The link above provides a simple introduction to the process of generating and using the multiple sets of imputations. You draw the imputations from a probability distribution, perform your regressions on each of the imputation sets, and then pool the results among the sets. With this number of predictors it might be best to do the imputations first and then do feature selection if feature selection is really necessary. With only 25 predictors you might be better off doing a ridge regression that keeps all the predictors, with appropriate penalization, and tends to treat collinear predictors together.

The mice package in R provides the tools that you need. The chained-equation approach makes it straightforward to deal with imputations of several variables at a time. You should devote some effort to setting up the structure of the imputations in a way that makes sense based on your understanding of the subject matter.
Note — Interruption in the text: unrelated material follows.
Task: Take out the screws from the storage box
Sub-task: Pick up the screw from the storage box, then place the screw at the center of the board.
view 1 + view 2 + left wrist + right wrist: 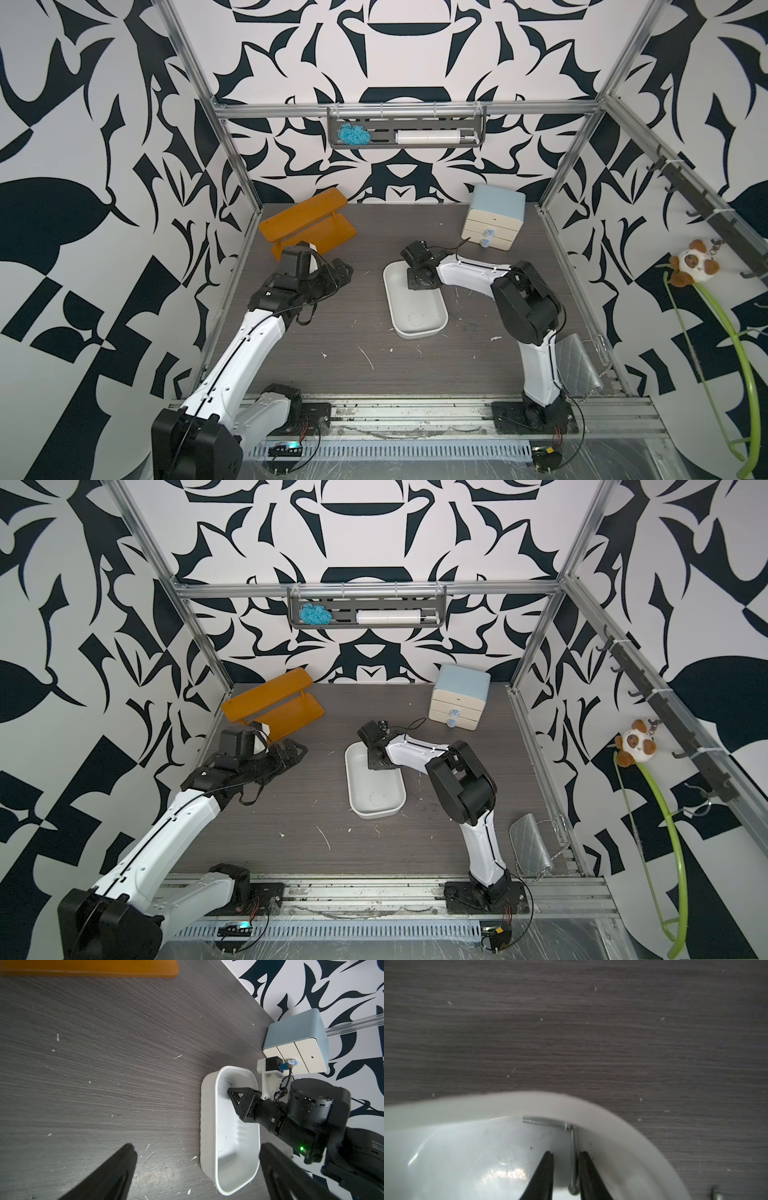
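The storage box [415, 332] is a shallow white tray in the middle of the dark table, also visible in the other top view [376, 810] and the left wrist view [207, 1126]. Two screws lie in its far corner at a right angle: one [544, 1121] along the rim [550, 1103], the other [573, 1157] between my right gripper's fingers. My right gripper [565, 1153] reaches down into the tray. Its jaws are narrowly apart, one finger against that screw and a gap at the other. My left gripper [197, 1146] hovers wide open left of the tray, holding nothing.
An orange two-tier shelf [307, 220] lies at the back left. A blue-topped drawer cabinet [494, 218] stands at the back right. A silver quilted purse [577, 361] leans by the right arm's base. White flecks dot the table. A small metal piece [715, 1193] lies outside the tray.
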Motion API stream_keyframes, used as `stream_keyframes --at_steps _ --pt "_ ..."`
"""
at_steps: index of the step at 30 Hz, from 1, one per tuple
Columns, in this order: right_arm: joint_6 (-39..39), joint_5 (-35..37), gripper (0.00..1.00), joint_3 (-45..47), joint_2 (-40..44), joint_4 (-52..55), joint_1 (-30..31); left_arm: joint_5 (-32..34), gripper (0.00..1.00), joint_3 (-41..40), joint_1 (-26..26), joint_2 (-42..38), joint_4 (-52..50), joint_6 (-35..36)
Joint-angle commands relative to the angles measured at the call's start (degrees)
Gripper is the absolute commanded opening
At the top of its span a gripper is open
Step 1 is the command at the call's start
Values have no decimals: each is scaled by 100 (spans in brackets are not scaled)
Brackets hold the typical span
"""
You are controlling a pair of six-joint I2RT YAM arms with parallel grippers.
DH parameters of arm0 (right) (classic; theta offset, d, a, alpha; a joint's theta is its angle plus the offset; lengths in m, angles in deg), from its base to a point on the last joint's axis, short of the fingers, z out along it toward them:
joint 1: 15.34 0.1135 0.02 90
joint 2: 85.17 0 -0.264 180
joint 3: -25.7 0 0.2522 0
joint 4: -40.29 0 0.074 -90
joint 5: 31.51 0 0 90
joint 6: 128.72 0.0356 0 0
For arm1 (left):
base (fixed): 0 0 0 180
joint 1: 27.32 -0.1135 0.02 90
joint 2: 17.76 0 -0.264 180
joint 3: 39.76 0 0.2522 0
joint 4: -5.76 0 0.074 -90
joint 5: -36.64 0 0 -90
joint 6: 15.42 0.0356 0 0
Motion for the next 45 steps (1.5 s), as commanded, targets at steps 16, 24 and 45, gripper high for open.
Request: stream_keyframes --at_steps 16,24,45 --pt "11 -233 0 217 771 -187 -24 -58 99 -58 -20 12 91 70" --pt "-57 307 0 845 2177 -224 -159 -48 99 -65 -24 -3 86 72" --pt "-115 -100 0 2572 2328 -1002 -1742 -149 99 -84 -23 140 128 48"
Two warnings. First, if one of your predictors is really "missing not at random" (MNAR) in the technical sense, then you will need to use special care and develop a joint model of the outcome variable and the predictor. It's possible, however, to think that data are MNAR when they really might be MAR, as this question illustrates. MAR only requires "given the observed data, [missingness] does not depend on the unobserved data". So consider carefully whether your predictor really threatens to be MNAR.

Second, you should think about how you will be using this model for prediction. If there are some predictors that are likely to be missing in many cases going forward, not just frequently omitted from your present data set, and you are going to be making predictions on a case-by-case basis, then you have to consider carefully how you would make your predictions in such cases and whether that variable should be included in your model.